Les rencontres ont fait émerger des questionnements sur le gain de temps et de liberté occasionné par la technologie (notamment pour les femmes, dans le cadre des tâches ménagères), contrebalancé par la perte de convivialité (l’exemple des veillées est mentionné) et de savoir-faire (à l’instar des nombreux métiers disparus : allumeur de réverbère, rétameur de casseroles, rémouleur, affûteur…). La thématique du confort et de l’aisance est également abordée : dans leur jeunesse, la vie des résidents de l’EHPAD était, à de nombreux égards, plus rude, entre les lavages à la bassine, l’absence de toilettes dans la maison, ou encore l’alimentation simple, liée aux cycles des saisons, aux mauvaises récoltes, voire aux rationnements et aux manques de la guerre - incomparable avec la surabondance alimentaire dont bénéficie aujourd’hui la grande majorité de la population des pays développés, au prix d’une dépendance à l’import, aux intrants chimiques, aux serres chauffées… Une autre question centrale portée par les résidents de l’EHPAD est celle de la satisfaction et du bonheur : “pourquoi les jeunes d’aujourd’hui ne sont-ils jamais satisfaits ?” “avez-vous conscience de la chance que vous avez de ‘tout avoir’ ?” - question toutefois contradictoire, car les résidents répètent à plusieurs reprises que leur bonheur était déconnecté de leur confort ou de leurs possessions : “on n’avait rien, mais on n’était pas malheureux”. L’omniprésence du téléphone portable et des écrans ressort également : quelle place reste-t-il pour la vie réelle, les rencontres, les échanges, face à cette vie virtuelle toujours plus envahissante ? (et pourtant créatrice de liens à sa façon, comme le reconnaissent les participants, dans cette perpétuelle ambivalence de la technologie). A l’inverse, les collégiens s’interrogent : comment faisait-on pour se rencontrer, se soigner, se distraire, dans cette société dépourvue des moyens de communication actuels ?

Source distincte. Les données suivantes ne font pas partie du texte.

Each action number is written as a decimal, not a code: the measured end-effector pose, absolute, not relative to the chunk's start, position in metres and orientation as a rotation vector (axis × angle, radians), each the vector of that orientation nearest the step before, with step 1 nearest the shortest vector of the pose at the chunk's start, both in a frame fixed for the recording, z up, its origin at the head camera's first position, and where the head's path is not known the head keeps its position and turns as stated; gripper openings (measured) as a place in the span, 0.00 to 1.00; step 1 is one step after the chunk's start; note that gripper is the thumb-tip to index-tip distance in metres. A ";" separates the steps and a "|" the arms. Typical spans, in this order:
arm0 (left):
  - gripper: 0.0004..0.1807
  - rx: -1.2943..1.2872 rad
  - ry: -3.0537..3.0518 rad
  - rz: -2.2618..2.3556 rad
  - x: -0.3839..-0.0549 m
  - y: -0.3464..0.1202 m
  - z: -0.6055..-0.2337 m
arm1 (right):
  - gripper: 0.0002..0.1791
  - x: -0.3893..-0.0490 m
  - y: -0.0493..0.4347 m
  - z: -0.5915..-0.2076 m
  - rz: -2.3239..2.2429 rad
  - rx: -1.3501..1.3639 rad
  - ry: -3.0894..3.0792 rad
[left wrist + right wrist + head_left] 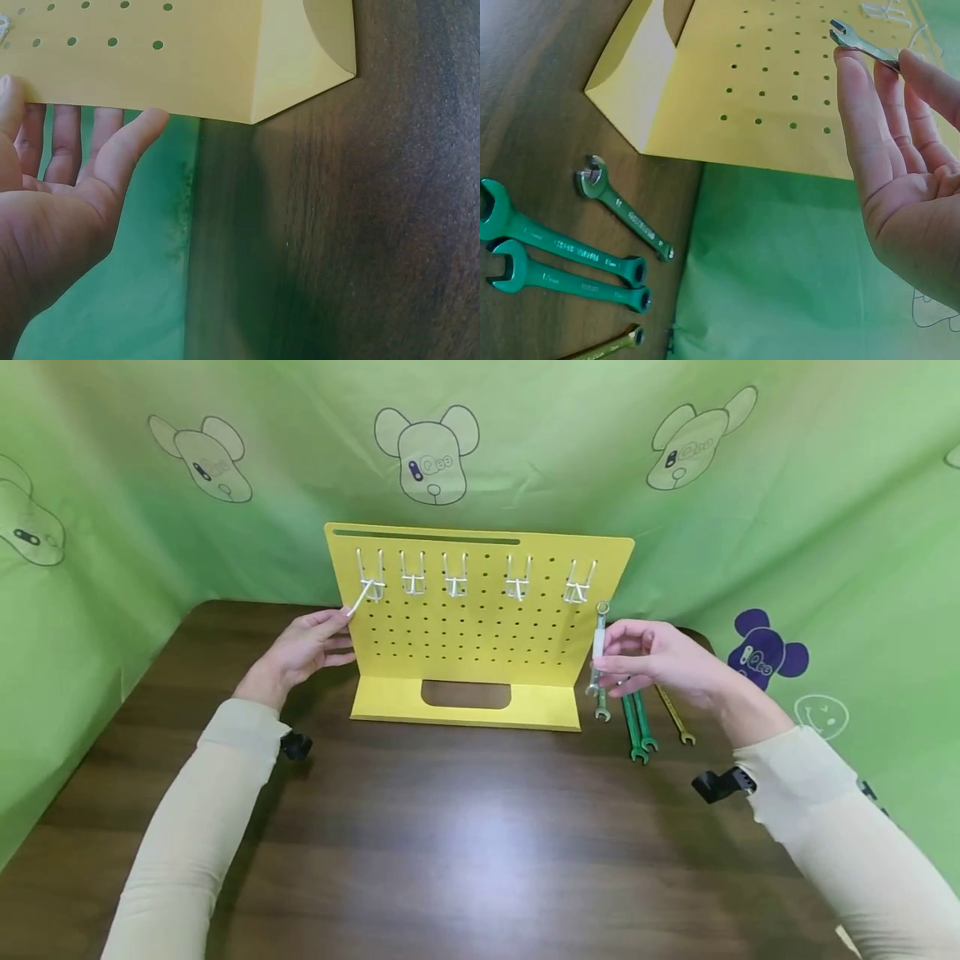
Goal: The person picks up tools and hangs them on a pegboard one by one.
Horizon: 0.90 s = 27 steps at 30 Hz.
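A yellow pegboard (465, 639) stands upright on its foot, with several white wire hooks (456, 585) in a row across its upper part. At the board's left edge, my left hand (309, 645) pinches it, thumb in front and fingers behind. In the left wrist view the little finger (131, 150) sticks out along the edge. My right hand (656, 656), just right of the board, holds a small silver combination wrench (600, 639) between thumb and fingers. The wrench is upright in the head view, its ring end up; its open end (841, 31) shows in the right wrist view.
On the brown table (420, 827), right of the board, lie another silver wrench (626, 210), two green wrenches (574, 247) and a gold wrench (677, 717). A green printed cloth (525, 460) hangs behind and at both sides.
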State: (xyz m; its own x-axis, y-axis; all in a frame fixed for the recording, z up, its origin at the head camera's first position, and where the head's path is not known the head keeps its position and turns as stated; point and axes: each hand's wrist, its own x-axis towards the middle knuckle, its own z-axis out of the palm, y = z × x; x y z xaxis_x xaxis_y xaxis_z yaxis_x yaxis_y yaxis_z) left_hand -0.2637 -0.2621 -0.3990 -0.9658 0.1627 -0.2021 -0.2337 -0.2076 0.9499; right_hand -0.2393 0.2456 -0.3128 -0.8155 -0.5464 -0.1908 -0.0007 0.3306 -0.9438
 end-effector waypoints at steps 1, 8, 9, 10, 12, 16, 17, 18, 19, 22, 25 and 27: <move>0.09 -0.087 1.807 2.250 -0.264 -0.264 -0.397 | 0.11 -0.239 0.244 -0.313 -1.513 -0.474 2.121; 0.09 -0.120 1.824 2.260 -0.257 -0.276 -0.390 | 0.14 -0.244 0.228 -0.317 -1.537 -0.490 2.121; 0.09 -0.119 1.823 2.261 -0.256 -0.277 -0.390 | 0.14 -0.245 0.227 -0.317 -1.539 -0.484 2.119; 0.08 -0.116 1.820 2.262 -0.256 -0.277 -0.390 | 0.13 -0.245 0.226 -0.317 -1.542 -0.477 2.115; 0.08 -0.105 1.798 2.273 -0.255 -0.277 -0.391 | 0.12 -0.246 0.224 -0.316 -1.541 -0.466 2.107; 0.07 -0.093 1.749 2.292 -0.255 -0.277 -0.392 | 0.11 -0.248 0.223 -0.314 -1.534 -0.454 2.088; 0.07 -0.090 1.734 2.297 -0.255 -0.276 -0.393 | 0.11 -0.249 0.223 -0.314 -1.533 -0.452 2.084; 0.07 -0.089 1.741 2.295 -0.255 -0.275 -0.394 | 0.11 -0.249 0.223 -0.313 -1.532 -0.450 2.084; 0.07 -0.087 1.737 2.296 -0.256 -0.273 -0.395 | 0.12 -0.249 0.224 -0.313 -1.531 -0.447 2.083; 0.07 -0.075 1.748 2.297 -0.259 -0.268 -0.397 | 0.13 -0.249 0.227 -0.311 -1.525 -0.451 2.085; 0.08 -0.070 1.756 2.296 -0.263 -0.262 -0.400 | 0.12 -0.248 0.230 -0.310 -1.514 -0.463 2.079; 0.08 -0.068 1.757 2.281 -0.264 -0.259 -0.402 | 0.11 -0.248 0.232 -0.312 -1.499 -0.468 2.077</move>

Malgré la vision critique de la technologie portée par certains résidents particulièrement actifs au cours des débats, les échanges nous ont beaucoup surpris dans leurs conclusions : les participants de tous âges ont souvent abouti, notamment dans la rédaction de leurs articles pour le journal du collège, à un consensus sur le progrès occasionné par la technologie, plutôt qu’à un propos nuancé retranscrivant les limites évoquées ci-dessus. A titre d’exemple, un groupe intitule son article “La dureté de l’ancien temps sans technologie”. Pourquoi un tel optimisme à l’égard de la technologie ? Du côté des personnes âgées, nous pensons que l’expérience passée de la faim, du froid ou encore de la pénibilité du travail peut expliquer une certaine fascination à l’égard de la technologie. Du côté des collégiens, le terme d’amnésie générationnelle, proposé par le psychologue Peter Kahn, peut être un élément de réponse : il indique que chaque nouvelle génération expérimente un environnement plus dégradé que la précédente, mais en l’absence de point de comparaison avec le passé, prend cet état dégradé pour l’état normal - ce qui empêche une prise de conscience et un passage à l’action pour recréer un environnement naturel sain.

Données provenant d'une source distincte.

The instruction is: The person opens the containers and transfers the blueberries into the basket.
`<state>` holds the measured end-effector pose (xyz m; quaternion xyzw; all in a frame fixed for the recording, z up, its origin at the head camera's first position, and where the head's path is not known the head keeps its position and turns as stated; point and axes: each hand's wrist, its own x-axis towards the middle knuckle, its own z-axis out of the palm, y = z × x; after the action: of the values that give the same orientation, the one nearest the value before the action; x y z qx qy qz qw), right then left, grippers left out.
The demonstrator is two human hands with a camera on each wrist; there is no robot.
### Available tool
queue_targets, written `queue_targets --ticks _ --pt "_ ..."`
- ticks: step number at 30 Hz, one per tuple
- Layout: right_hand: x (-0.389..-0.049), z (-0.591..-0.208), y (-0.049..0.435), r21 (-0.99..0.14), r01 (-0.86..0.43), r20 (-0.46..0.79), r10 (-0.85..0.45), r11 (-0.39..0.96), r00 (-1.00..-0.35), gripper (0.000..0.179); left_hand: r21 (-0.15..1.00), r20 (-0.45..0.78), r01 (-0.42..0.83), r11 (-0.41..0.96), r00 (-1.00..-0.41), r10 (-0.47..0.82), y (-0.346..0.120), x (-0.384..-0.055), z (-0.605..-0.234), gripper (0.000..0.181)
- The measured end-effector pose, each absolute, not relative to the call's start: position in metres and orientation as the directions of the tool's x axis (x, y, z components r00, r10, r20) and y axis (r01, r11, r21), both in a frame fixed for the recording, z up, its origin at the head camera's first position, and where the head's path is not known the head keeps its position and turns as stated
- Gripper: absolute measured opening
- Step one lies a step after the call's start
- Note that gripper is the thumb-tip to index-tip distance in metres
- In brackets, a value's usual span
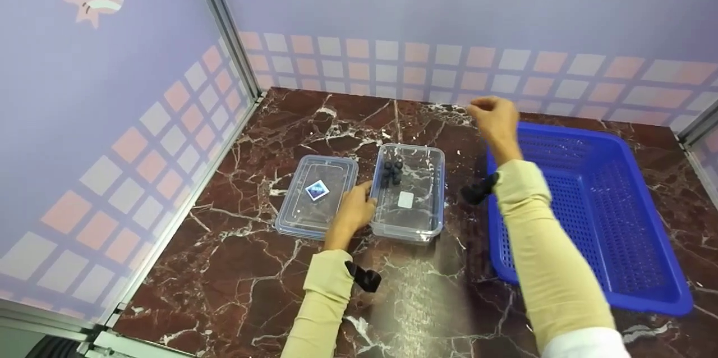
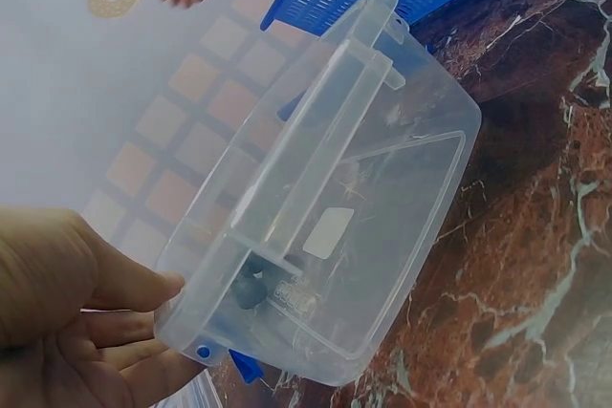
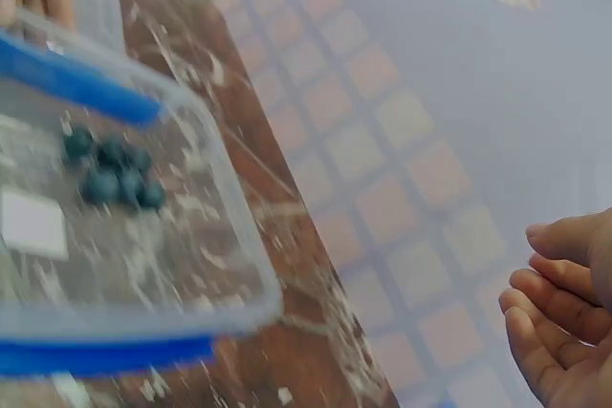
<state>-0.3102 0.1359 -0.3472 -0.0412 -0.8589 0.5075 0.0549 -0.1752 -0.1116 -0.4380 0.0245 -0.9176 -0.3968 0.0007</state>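
Observation:
A clear plastic container (image 1: 418, 217) without a lid stands on the marbled tabletop. Several dark blueberries (image 1: 392, 171) lie in its far left part, seen also as blueberries (image 3: 110, 174) in the right wrist view. My left hand (image 1: 357, 209) pinches the container's left rim, the thumb on one side and fingers on the other in the left wrist view (image 2: 91, 312). Above the table's far side, my right hand (image 1: 496, 122) is raised, between container and blue basket. Its fingers (image 3: 550, 298) bend loosely, with nothing visible between them.
A clear lid (image 1: 331, 217) with a blue diamond sticker lies left of the container; whether a box sits beneath it I cannot tell. To the right is a large blue perforated basket (image 1: 645, 223). Printed panels (image 1: 392, 4) wall the back and left.

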Motion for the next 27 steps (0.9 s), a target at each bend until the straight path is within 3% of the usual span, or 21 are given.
queue_targets --ticks 11,19,27 --pt "-0.298 -0.378 0.064 -0.864 0.007 -0.02 -0.021 0.503 -1.0 0.028 0.725 -0.03 -0.058 0.687 -0.998 -0.052 -0.111 -0.177 -0.439 0.043" --pt "-0.285 -0.412 0.044 -0.771 0.021 -0.102 -0.091 0.636 -0.991 0.025 0.726 -0.032 -0.058 0.686 -0.998 -0.05 -0.111 -0.176 -0.44 0.043" --pt "-0.278 -0.43 0.031 -0.778 -0.034 -0.132 -0.216 0.628 -0.967 0.025 0.721 -0.054 -0.079 0.688 -0.997 -0.058 -0.112 -0.177 -0.439 0.044"
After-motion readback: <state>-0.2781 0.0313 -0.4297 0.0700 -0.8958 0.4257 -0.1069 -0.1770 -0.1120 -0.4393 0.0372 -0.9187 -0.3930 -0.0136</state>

Peut-être notre démarche a-t-elle aussi joué un rôle dans cette conclusion surprenante, axée sur les bienfaits de la technologie. Nous avons en effet tenté de saisir les points de vue des participants de la façon la plus brute, la plus vierge possible, sans noyer les esprits au préalable de connaissances sur les low-tech et leurs justifications. Cela a limité la capacité des participants à débattre sur des thématiques telles que la sobriété, la décroissance, la réappropriation des savoir-faire… Les enjeux de la technologie, ainsi que les alternatives à cette dernière, restent assez méconnus hors de la sphère académique ou militante, et auraient nécessité une contextualisation plus profonde.

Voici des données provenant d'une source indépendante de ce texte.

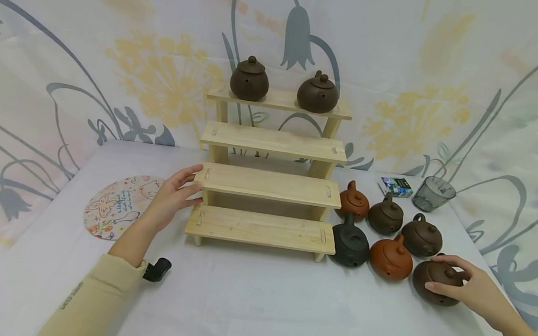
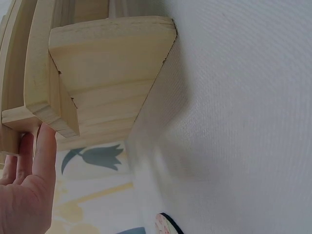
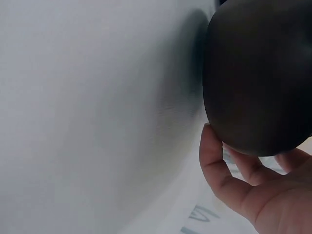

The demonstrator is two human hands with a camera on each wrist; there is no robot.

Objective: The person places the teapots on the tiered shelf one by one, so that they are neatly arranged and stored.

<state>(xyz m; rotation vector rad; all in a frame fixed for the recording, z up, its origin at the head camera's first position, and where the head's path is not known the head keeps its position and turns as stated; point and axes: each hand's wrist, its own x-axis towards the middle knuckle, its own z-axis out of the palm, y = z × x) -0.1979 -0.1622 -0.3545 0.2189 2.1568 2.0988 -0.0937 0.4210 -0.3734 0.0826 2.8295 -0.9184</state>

En somme, notre projet a ouvert une porte, et a constitué une formidable expérience pour chaque participant. Mais derrière cette porte, il reste de nombreux autres chemins à explorer, que ce soit dans le format des rencontres, dans les thématiques abordées, ou dans l’analyse des échanges… A qui le flambeau ?

Un grand merci pour ces moments magiques.

Le groupe Sciences Po - Low Tech : Augustin, Anjali, Marius, Sasha, Ombeline, Emma, Graziella, Marie.